The recess appointment issue is the focus of over a dozen lawsuits, many of which remain pending, but the lead case — the one to watch — has always been Noel Canning v NLRB pending in the D.C. District Court, which we first introduced you to back in March 2012 in A New Challenge to President Obama’s Recess Appointments in Federal Court Means a Decision on the Constitutionality of the Appointments is Getting Closer. The attention certainly is warranted, but not because of the underlying facts, which concern a run-of-the-mill, routine labor dispute. Where it gets interesting is that the decision was decided by three of the five NLRB members, two of whom were "recess" appointees. The case was appealed to the D.C. District Court and the issue to be decided was whether the three-person decision had the necessary quorum of at least three members to be valid. Because the three temporary appointees, were arguably, not legally appointed, the decision was subject to nullification.

The challenge was based on the United States Supreme Court’s 2010 case New Process Steel, L.P. v. NLRB where it held that the five-member NLRB could not delegate its authority to fewer than three members. Thus, a two-person board is not a quorum and is powerless to render decisions. Since Wilma Leibman’s term expired in August 2011, the NLRB had been functioning as a three-member unit.
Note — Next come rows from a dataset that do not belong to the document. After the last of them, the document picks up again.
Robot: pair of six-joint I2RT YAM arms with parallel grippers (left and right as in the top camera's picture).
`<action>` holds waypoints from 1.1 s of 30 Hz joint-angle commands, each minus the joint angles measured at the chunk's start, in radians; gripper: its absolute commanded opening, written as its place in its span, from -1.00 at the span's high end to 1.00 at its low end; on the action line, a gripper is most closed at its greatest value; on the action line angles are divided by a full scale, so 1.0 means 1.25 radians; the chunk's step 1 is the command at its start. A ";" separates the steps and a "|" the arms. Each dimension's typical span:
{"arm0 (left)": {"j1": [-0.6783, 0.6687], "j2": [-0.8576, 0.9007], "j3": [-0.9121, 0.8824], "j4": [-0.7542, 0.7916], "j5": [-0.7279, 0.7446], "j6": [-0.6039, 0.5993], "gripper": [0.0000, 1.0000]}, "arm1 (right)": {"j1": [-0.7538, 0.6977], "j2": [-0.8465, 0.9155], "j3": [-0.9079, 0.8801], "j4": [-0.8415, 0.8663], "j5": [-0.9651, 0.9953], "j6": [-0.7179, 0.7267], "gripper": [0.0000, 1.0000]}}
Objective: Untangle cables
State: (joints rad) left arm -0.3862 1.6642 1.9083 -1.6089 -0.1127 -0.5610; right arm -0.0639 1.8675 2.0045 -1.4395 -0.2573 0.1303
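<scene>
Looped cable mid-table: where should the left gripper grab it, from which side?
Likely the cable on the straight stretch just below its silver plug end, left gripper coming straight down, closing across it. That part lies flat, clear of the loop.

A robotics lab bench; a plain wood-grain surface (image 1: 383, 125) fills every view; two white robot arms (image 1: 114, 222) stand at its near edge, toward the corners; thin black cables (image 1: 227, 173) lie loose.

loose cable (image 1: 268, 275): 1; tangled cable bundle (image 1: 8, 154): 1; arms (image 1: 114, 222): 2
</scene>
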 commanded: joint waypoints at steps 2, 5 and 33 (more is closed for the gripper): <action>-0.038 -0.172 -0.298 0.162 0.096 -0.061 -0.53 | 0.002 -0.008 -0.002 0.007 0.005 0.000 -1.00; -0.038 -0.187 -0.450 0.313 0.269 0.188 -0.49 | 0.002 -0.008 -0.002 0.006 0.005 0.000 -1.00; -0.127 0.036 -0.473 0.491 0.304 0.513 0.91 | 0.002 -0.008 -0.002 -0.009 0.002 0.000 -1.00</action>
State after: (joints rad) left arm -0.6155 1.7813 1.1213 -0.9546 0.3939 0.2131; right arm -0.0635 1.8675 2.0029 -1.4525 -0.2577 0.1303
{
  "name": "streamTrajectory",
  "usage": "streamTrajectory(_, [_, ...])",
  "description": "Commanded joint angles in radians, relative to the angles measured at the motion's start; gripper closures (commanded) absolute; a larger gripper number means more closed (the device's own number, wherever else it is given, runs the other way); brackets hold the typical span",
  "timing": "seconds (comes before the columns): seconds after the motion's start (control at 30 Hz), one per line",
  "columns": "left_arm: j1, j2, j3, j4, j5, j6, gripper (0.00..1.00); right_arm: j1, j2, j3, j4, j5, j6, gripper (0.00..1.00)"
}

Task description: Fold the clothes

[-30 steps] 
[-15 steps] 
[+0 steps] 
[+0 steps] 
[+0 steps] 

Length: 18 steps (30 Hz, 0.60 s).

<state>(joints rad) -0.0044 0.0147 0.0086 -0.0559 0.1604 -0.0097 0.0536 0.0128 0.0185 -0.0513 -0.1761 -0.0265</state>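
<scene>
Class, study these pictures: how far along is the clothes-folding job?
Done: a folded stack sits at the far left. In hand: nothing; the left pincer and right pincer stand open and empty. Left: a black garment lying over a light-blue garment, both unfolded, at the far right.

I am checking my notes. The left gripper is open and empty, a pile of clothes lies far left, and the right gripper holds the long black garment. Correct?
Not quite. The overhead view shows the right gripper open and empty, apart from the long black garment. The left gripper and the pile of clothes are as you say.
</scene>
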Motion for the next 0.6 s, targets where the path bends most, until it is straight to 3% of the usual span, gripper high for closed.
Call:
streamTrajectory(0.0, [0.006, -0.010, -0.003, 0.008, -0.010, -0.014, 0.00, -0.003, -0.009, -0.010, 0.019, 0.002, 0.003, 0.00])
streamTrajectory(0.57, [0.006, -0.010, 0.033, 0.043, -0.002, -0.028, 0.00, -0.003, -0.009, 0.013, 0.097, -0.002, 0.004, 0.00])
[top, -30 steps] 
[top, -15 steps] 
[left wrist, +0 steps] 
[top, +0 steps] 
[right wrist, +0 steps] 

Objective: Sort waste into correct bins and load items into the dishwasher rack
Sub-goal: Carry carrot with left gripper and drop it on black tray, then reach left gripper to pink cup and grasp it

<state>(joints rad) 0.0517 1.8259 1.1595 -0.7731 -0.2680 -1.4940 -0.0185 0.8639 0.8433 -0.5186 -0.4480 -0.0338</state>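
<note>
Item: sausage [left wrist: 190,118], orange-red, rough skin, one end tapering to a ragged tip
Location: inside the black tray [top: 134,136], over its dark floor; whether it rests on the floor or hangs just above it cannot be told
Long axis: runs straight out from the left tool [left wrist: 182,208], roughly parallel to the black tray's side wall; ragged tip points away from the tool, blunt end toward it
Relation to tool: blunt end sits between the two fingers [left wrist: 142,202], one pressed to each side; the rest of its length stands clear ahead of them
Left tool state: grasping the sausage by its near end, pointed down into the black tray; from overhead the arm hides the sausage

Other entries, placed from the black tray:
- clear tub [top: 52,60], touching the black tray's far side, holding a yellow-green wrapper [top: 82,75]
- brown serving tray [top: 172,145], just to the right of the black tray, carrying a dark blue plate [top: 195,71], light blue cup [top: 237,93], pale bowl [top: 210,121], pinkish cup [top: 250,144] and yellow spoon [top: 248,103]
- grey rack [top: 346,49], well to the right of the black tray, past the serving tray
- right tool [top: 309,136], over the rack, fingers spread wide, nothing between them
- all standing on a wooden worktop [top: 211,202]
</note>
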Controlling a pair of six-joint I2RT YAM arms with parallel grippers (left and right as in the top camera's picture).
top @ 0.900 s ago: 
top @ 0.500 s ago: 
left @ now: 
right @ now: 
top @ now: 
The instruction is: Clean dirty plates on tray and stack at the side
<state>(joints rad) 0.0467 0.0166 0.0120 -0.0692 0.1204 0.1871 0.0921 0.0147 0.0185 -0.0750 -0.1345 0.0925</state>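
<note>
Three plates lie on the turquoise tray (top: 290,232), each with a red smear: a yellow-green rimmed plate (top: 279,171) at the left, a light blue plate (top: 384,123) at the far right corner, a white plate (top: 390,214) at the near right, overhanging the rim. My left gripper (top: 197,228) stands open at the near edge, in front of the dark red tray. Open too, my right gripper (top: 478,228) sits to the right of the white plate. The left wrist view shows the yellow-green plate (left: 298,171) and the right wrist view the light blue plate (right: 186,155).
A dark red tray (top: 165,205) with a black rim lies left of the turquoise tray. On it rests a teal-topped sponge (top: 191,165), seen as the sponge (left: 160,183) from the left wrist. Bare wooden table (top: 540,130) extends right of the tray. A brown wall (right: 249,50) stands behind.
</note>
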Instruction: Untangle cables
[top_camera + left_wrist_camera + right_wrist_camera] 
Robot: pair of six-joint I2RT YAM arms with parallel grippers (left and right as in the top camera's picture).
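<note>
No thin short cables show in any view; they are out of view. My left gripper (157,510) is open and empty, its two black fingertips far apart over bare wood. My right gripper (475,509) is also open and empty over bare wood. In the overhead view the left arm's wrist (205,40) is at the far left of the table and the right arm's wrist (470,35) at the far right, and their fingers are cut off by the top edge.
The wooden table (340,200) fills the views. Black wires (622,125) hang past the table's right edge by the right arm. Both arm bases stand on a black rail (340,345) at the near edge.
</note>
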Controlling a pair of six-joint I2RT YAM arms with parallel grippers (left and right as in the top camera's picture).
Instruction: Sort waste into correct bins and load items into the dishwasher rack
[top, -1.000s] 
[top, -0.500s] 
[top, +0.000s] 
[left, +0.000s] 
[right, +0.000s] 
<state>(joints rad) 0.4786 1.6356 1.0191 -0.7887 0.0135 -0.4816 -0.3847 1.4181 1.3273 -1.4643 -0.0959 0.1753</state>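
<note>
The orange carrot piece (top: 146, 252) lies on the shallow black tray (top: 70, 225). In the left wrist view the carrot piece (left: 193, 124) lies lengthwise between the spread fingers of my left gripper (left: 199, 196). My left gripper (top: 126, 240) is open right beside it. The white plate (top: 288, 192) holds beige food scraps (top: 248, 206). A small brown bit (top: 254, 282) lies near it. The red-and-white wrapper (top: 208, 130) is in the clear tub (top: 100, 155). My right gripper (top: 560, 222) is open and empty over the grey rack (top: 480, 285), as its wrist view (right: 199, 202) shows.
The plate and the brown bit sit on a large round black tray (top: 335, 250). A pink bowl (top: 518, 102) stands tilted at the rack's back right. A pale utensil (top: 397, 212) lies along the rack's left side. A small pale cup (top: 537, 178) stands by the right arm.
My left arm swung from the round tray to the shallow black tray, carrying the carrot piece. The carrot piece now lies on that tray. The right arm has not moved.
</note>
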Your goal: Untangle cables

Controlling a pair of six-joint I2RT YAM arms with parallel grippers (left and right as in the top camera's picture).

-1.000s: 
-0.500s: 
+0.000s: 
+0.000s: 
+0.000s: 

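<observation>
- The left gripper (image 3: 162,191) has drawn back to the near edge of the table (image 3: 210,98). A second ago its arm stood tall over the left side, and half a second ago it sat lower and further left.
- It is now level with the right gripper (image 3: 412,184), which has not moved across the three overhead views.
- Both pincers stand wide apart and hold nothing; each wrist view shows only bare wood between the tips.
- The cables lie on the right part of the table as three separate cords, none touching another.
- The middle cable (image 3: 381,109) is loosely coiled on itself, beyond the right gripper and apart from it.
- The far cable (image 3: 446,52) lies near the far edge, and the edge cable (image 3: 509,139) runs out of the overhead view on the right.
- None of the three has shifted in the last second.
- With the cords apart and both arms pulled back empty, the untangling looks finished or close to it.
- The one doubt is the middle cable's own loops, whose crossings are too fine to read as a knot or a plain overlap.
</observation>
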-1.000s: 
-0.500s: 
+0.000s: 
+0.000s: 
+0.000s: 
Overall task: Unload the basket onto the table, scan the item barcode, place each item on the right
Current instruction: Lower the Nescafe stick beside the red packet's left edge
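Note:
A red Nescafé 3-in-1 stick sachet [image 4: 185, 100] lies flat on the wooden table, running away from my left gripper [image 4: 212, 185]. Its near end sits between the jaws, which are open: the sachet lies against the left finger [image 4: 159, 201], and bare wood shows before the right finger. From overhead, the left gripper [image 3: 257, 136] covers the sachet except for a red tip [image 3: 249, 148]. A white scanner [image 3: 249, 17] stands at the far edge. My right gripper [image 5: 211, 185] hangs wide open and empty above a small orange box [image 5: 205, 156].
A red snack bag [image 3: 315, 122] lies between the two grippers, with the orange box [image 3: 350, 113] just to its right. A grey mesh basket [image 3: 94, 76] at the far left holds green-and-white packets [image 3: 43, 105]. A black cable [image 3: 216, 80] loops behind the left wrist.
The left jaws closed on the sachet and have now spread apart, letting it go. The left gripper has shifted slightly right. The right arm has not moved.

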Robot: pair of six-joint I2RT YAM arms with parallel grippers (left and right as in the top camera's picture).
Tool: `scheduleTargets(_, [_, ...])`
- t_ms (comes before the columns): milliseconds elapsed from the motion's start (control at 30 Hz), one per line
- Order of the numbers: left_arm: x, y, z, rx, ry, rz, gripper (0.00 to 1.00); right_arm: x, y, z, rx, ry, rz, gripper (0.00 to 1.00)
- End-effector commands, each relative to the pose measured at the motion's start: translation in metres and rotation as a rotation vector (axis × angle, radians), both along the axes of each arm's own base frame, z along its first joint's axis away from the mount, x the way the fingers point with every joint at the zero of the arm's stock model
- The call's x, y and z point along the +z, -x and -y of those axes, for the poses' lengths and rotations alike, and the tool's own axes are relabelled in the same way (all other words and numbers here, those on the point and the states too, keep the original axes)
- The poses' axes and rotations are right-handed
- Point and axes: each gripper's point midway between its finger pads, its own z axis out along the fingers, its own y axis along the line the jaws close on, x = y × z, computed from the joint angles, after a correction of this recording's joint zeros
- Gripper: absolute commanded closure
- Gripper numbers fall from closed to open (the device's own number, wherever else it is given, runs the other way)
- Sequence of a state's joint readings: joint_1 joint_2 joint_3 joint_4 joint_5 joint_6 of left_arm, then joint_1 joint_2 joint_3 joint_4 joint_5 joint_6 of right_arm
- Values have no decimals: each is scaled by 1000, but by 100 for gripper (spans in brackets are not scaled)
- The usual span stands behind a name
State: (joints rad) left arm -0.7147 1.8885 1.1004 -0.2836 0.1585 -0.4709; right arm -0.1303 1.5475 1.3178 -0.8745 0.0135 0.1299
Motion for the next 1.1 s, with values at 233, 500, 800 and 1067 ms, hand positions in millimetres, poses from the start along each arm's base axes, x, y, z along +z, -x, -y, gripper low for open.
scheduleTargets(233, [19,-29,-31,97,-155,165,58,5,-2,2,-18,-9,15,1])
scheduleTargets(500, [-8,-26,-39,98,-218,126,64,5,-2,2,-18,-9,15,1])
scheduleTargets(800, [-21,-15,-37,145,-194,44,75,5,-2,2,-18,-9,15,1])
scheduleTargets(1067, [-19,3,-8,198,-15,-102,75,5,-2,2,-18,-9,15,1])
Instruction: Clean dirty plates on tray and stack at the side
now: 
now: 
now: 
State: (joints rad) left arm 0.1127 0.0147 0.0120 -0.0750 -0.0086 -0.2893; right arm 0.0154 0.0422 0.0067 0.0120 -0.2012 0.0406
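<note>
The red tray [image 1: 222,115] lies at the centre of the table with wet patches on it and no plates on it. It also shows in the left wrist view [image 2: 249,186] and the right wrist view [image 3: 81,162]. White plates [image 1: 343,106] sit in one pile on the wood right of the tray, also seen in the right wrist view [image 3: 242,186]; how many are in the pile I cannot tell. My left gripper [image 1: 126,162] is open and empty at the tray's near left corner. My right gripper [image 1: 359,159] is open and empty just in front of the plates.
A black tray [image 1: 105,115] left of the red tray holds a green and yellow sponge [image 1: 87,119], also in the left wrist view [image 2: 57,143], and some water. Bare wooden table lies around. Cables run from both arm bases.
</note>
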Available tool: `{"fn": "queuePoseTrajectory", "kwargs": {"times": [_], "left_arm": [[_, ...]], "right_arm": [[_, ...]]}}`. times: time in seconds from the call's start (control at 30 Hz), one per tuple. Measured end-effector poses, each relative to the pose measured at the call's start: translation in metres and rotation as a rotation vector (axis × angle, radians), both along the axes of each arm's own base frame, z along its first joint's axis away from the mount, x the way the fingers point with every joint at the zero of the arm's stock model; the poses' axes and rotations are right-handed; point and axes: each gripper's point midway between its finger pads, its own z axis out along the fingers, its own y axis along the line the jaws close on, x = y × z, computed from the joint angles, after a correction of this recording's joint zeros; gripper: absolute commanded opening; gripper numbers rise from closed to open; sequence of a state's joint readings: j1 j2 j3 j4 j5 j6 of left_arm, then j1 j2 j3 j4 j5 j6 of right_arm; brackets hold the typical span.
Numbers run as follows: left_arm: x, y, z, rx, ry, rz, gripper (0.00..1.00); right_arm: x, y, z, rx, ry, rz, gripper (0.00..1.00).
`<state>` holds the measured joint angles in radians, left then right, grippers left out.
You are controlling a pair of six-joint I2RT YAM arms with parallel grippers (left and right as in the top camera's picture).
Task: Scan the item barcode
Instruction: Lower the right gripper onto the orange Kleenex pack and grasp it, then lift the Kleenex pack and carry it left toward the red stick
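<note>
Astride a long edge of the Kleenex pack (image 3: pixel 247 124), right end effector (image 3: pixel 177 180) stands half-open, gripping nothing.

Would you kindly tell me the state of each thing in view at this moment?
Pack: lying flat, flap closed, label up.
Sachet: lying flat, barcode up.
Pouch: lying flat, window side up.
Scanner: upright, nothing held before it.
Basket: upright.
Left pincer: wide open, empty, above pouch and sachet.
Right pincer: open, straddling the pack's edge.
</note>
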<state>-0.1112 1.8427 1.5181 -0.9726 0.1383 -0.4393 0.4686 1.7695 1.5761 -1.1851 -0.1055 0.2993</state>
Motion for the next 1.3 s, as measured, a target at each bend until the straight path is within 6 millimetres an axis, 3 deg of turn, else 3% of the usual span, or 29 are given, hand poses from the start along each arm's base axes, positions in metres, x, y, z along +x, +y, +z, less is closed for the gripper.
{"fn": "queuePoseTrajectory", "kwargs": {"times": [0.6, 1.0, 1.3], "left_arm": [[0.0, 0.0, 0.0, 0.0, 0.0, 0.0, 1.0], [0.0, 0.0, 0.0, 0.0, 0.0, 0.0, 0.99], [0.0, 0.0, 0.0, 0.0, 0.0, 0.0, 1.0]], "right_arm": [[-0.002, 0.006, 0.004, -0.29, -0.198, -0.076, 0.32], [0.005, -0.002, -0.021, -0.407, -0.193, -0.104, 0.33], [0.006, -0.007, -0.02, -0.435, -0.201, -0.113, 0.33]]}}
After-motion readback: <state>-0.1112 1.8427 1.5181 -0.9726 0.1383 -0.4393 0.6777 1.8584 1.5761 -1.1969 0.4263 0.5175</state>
The NLRB lost that three-person quorum when Becker’s term expired at the end of 2011. When President Obama made the three "recess" appointments, the NLRB only had two members. Therefore, if the President’s three "recess" appointments were unconstitutional, arguably every decision made by the NLRB with the recess appointments sitting as quorum effectively would be moot.

The D.C. District Court’s Decision

The D.C. District Court issued a two-part decision and held that President Obama’s "recess" appointments in January 2012 were constitutionally impermissible.

Part One: The appointments were "made when the Senate was not in Recess" because the President’s recess appointment power does not apply to "intrasession" appointments, only "intersession" appointments.

The first part of the court’s ruling was unanimous and answered the question: "How long must the Senate be away to technically be on ‘recess’"? Article II, Section 2 of the Constitution gives the President the "[p]ower to fill up all vacancies that may happen during the recess of the Senate," and these recess appointments do not have to be filled by the Senate. The Constitution does not specify how long the Senate had to be in recess to trigger the President’s appointment power so the court answered it, and held that the constitutional authority to fill a vacancy can only be used when one Congress has ended and before a new Congress comes to town, and not during a break between two sessions of the same Congress. Therefore, the President’s recess appointment powers do not apply to "intrasession" appointments i.e., those made when Congress has left town for a few days or weeks.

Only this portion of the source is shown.